Some of the other main demands were an unconditional farm loan waiver, as some of them failed to qualify for any financial relief under the Maharashtra government’s initiative last year, and transfer of forest land to tribal farmers who have been tilling it for years.

The protest march was orchestrated by the All-India Kisan Sabha, which is affiliated to the Communist Party of India (Marxist). Besides Opposition parties, Shiv Sena, a partner in the Bharatiya Janata Party (BJP)-led ruling coalition, also supported the agitation.

CPI (M) leader Sitaram Yechuri with farmers take part in 'Kisan long march' organised by All Indian Kisan Sabha (AIKS) at Azad Maidan in Mumbai Photo: PTI

In the Union Budget for 2018-19, Finance Minister Arun Jaitley has proposed implementing the Swaminathan committee’s recommendations. But, there is uncertainty over the cost to determine the MSP.

Last year, the Maharashtra government announced a loan waiver for which 6 million farmers had applied. However, the process has been delayed because of red tape.

The Forest Act, which came into force in 2006, led to farmers losing their rights over land on which they continued farming. Now, the government has assured that their claims would be decided on in six months.

Other demands include irrigation facilities and tweaks to land acquisition laws. The government has assured farmers this will be looked into. Fadnavis told the farmers that land acquisition for the Mumbai-Nagpur corridor and other major projects such as the bullet train would be through consent and a fair mechanism. As far as farm loan waiver was concerned, three-fourths of the claims had already been met.
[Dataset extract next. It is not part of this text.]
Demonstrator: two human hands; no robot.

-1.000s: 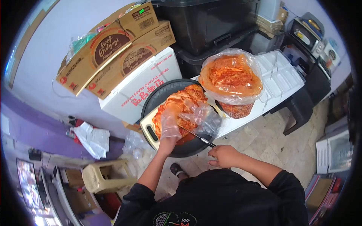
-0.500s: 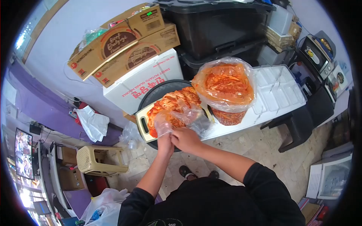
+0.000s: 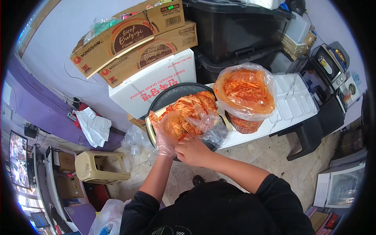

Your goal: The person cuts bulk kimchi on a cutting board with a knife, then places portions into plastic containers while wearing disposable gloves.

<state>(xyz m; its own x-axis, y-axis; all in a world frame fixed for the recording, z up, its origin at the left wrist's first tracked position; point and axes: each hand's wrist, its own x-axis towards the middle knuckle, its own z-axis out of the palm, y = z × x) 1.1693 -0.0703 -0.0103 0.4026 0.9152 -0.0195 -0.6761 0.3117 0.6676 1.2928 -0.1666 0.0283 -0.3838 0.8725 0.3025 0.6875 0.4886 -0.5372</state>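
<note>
My left hand (image 3: 163, 135) wears a clear plastic glove, its fingers spread over the near left part of the kimchi. Beside its wrist, my bare right hand (image 3: 192, 152) is closed, pinching the cuff of that glove. A heap of red-orange kimchi (image 3: 196, 102) lies on a cream cutting board (image 3: 149, 126), which rests on a round black lid or tray (image 3: 172, 94). Clear crumpled plastic (image 3: 215, 126) lies over the right side of the heap. To the right, a tub (image 3: 246, 124) lined with a clear bag (image 3: 231, 111) is full of kimchi.
Clear plastic trays (image 3: 291, 96) stand on the white table (image 3: 239, 140) at right. Behind are a noodle box (image 3: 156, 84), brown cartons (image 3: 129, 37) and black storage bins (image 3: 235, 31). A black chair (image 3: 309, 135) is at right, a beige stool (image 3: 98, 166) at left.
My left hand has opened, its gloved fingers spreading and lifting to the upper left. The right hand stays by its wrist. The whole view has shifted slightly.
</note>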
Senior minister Chandrakant Patil said Chief Secretary Sumit Mallick will follow-up on all the schemes every two months.

Experts said although all farmers in Maharashtra were not part of the rally, the issues were region-agnostic because the state and Centre had been focusing more on consumers when prices rose sharply, but tillers hardly received proper remuneration.

Ajit Shah, president, Horticulture Exporters’ Association, said: “The government should focus on improving agriculture research and making it easily available to farmers." He added the government should promote farmers to come together, form co-operatives, and aggregate resources to improve produce.